WHAT YOU NEED TO DO: Repeat the lines from the one containing "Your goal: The" through the end of the listing exactly, both ends included. Do not carry over any pictures.
═════ DATA SECTION
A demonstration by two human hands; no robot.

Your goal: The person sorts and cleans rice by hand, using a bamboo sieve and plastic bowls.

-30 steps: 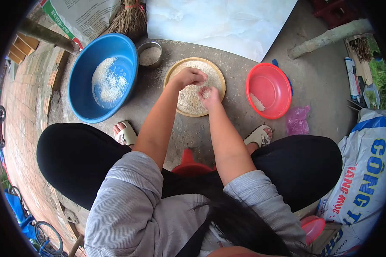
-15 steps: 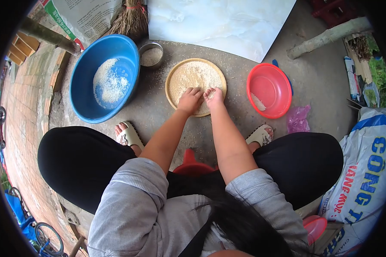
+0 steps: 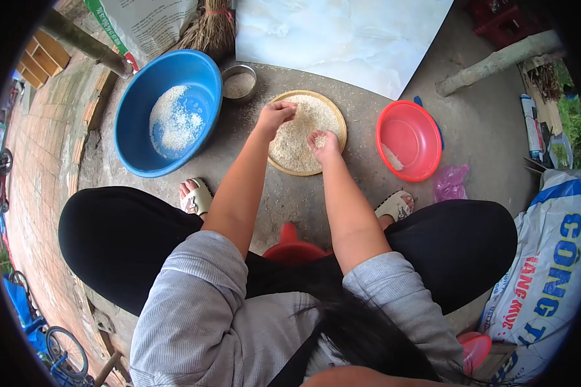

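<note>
The person sat low on a red stool (image 3: 293, 248) on the concrete floor (image 3: 361, 187), both bare forearms stretched forward over a round woven tray (image 3: 344, 131) spread with rice (image 3: 297, 145). The left hand (image 3: 274, 116) hung over the tray's upper left edge, knuckles up and fingers drawn together and curled downward; whether any grains were pinched between them could not be told. The right hand (image 3: 324, 143) lay over the middle of the tray, palm turned up and half curled around a small heap of the rice. A large blue basin (image 3: 135, 151) with more white grain in it stood to the left of the tray, a small metal bowl (image 3: 239, 84) just beside its upper rim. A red basin (image 3: 419, 119) sat to the right of the tray, apart from it, with a pink plastic bag (image 3: 450, 182) near its lower edge.
</note>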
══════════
EXERCISE RESULT:
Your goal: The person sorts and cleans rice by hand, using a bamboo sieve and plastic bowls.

-30 steps: 
-15 steps: 
+0 steps: 

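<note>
The person sat low on a red stool (image 3: 293, 248) on the concrete floor (image 3: 361, 187), both bare forearms stretched forward over a round woven tray (image 3: 344, 131) spread with rice (image 3: 297, 145). The left hand (image 3: 274, 116) hung over the tray's upper left edge, knuckles up and fingers drawn together and curled downward; whether any grains were pinched between them could not be told. The right hand (image 3: 324, 143) lay over the middle of the tray, palm turned up and half curled around a small heap of the rice. A large blue basin (image 3: 135, 151) with more white grain in it stood to the left of the tray, a small metal bowl (image 3: 239, 84) just beside its upper rim. A red basin (image 3: 419, 119) sat to the right of the tray, apart from it, with a pink plastic bag (image 3: 450, 182) near its lower edge.
</note>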

Nothing else remains in this exercise.